• Task goal:
Tell me how many lines in the data below hold the string "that", and say nothing else.

+-------+

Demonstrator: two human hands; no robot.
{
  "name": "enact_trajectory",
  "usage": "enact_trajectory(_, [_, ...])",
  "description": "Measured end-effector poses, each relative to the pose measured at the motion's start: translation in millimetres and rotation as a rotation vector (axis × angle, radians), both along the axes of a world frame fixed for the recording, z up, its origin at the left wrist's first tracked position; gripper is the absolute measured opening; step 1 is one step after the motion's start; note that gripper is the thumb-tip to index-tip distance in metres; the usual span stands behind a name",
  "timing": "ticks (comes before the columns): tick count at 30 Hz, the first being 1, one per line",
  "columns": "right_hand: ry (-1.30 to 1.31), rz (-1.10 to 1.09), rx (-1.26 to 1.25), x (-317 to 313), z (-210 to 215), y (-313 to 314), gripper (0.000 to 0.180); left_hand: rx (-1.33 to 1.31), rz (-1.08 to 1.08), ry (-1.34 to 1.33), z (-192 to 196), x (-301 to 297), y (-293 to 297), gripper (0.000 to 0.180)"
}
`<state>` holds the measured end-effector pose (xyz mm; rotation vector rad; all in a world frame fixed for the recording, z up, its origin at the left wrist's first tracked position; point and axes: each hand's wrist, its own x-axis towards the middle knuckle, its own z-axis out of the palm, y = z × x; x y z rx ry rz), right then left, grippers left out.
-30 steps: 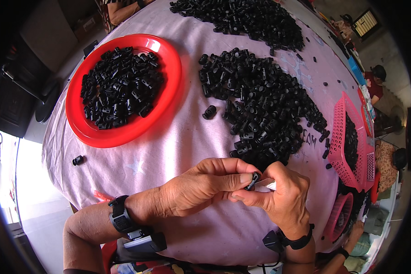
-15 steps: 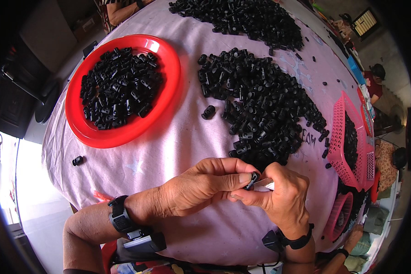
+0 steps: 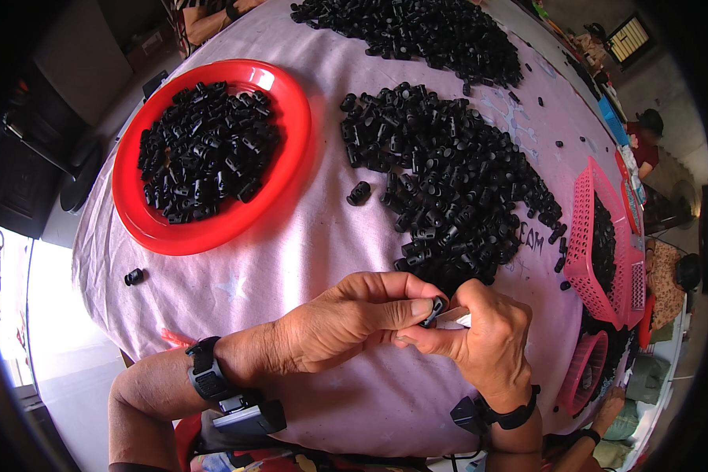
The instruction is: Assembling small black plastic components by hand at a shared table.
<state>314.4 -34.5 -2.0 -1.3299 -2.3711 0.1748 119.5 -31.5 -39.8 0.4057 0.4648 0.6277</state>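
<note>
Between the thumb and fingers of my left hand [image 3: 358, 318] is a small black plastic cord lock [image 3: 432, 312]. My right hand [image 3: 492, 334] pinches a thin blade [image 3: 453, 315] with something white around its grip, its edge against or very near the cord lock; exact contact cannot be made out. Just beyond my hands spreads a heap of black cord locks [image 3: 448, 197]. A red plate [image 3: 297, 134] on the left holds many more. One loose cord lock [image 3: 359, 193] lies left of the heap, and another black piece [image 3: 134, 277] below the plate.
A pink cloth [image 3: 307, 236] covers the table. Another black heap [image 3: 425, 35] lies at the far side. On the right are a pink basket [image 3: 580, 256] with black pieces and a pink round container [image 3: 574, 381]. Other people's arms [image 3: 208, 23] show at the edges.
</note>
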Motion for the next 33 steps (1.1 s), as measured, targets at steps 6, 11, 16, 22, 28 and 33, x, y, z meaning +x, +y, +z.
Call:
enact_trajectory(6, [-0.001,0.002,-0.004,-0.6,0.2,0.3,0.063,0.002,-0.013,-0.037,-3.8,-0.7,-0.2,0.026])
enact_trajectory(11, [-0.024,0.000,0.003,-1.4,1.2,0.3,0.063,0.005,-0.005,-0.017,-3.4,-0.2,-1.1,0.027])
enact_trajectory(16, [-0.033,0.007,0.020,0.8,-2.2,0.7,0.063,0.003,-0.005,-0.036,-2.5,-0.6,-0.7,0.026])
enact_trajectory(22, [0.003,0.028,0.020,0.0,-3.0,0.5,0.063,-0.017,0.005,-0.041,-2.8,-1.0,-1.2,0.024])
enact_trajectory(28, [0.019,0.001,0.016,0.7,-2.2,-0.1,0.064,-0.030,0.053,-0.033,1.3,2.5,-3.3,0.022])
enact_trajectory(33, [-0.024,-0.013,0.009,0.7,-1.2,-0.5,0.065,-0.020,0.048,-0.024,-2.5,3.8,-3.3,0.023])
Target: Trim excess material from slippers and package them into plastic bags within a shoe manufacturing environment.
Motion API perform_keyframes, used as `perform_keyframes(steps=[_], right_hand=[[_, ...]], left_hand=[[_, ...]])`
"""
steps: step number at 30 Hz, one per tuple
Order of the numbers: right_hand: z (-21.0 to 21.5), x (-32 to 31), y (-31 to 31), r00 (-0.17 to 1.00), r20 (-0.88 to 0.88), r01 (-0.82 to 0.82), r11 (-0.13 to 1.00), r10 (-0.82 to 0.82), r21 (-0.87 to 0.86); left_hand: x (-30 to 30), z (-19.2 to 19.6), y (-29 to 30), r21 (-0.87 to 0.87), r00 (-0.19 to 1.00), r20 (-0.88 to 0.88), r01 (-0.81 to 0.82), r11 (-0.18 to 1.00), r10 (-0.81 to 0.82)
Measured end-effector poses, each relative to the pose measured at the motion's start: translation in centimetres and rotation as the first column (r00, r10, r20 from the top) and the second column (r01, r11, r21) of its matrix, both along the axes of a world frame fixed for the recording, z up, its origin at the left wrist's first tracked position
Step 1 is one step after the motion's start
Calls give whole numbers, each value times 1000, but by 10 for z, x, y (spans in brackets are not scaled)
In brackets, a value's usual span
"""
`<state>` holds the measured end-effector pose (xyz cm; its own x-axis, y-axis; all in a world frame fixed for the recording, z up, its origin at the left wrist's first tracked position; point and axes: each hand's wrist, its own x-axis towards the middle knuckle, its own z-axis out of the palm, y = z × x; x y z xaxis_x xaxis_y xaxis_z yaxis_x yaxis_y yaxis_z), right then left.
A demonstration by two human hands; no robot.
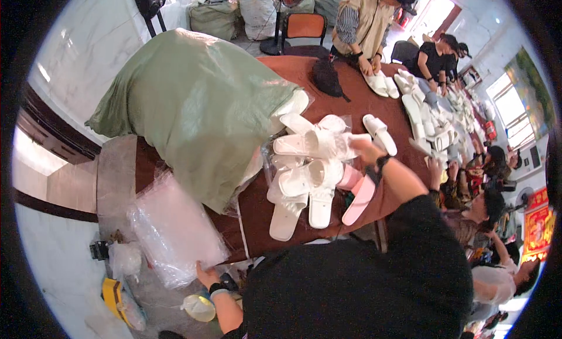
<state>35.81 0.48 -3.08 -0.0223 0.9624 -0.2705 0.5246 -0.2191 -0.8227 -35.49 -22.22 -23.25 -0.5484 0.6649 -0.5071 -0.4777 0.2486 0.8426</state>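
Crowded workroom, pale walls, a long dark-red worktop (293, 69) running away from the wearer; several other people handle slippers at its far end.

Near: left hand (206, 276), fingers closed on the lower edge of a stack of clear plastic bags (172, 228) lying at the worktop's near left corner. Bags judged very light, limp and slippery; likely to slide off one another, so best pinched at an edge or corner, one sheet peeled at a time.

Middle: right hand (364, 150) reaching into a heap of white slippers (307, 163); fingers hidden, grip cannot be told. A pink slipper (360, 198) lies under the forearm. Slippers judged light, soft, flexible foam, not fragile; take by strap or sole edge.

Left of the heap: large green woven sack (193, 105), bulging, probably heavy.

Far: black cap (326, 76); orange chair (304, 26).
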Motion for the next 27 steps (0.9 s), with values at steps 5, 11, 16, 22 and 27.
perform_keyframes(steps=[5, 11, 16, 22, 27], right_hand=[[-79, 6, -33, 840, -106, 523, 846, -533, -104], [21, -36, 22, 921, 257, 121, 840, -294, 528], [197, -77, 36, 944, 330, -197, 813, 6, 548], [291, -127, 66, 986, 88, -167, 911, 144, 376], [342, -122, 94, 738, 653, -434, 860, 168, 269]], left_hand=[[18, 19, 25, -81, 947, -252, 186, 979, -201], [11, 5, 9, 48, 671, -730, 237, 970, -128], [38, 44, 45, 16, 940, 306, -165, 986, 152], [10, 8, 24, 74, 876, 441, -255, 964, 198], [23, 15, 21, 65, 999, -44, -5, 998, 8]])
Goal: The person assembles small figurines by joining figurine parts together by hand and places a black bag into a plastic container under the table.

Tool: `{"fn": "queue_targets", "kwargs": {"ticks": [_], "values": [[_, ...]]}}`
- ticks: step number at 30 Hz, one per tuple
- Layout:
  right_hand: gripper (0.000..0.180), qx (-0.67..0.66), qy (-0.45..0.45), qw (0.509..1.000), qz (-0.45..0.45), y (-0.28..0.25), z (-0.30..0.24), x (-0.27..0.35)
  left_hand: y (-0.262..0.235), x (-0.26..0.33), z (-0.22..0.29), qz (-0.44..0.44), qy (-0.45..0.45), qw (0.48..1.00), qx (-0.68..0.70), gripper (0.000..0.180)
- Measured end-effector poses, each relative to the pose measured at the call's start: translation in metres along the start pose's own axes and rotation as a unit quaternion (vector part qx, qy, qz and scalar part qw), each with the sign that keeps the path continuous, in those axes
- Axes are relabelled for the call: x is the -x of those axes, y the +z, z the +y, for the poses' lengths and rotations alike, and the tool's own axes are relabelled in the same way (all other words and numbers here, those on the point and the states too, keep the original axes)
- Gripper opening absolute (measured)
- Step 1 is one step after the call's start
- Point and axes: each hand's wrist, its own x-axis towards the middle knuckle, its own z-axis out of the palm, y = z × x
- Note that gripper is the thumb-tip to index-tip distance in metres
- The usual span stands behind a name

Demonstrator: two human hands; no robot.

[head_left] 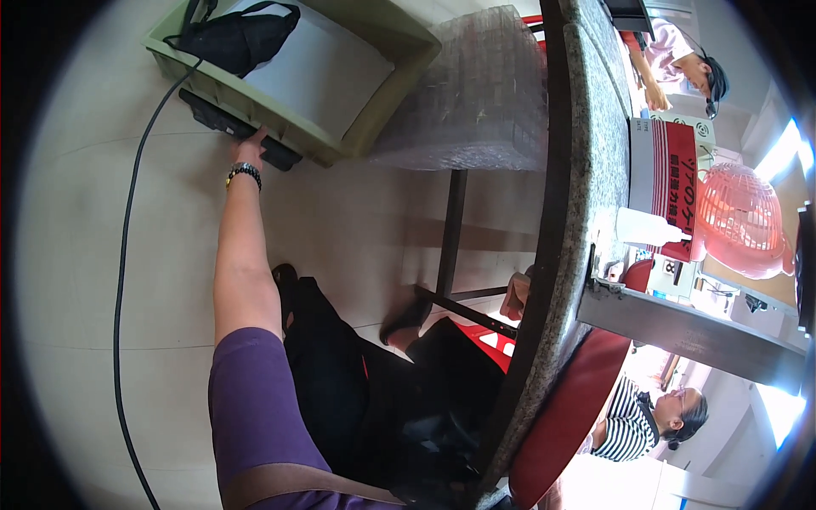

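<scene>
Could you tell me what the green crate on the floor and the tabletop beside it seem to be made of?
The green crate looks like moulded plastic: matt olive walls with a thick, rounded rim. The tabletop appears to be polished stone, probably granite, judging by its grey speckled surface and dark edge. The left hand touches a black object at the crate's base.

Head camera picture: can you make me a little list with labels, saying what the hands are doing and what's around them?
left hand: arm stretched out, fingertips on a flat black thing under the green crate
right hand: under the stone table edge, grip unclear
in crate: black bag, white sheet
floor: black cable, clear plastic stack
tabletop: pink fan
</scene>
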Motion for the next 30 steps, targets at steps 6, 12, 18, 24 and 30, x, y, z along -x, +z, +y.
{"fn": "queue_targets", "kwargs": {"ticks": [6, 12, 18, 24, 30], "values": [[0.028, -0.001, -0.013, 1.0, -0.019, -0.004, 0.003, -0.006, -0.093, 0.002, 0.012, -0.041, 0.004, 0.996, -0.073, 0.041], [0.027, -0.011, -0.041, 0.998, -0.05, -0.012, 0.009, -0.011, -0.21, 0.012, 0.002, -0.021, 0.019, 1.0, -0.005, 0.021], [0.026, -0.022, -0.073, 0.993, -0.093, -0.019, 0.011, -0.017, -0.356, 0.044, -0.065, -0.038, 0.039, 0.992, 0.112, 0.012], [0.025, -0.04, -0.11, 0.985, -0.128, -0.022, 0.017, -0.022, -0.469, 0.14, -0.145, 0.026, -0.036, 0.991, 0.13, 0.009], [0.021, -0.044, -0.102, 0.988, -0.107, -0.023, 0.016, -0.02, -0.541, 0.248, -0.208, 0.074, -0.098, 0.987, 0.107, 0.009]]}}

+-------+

• Result for this task:
3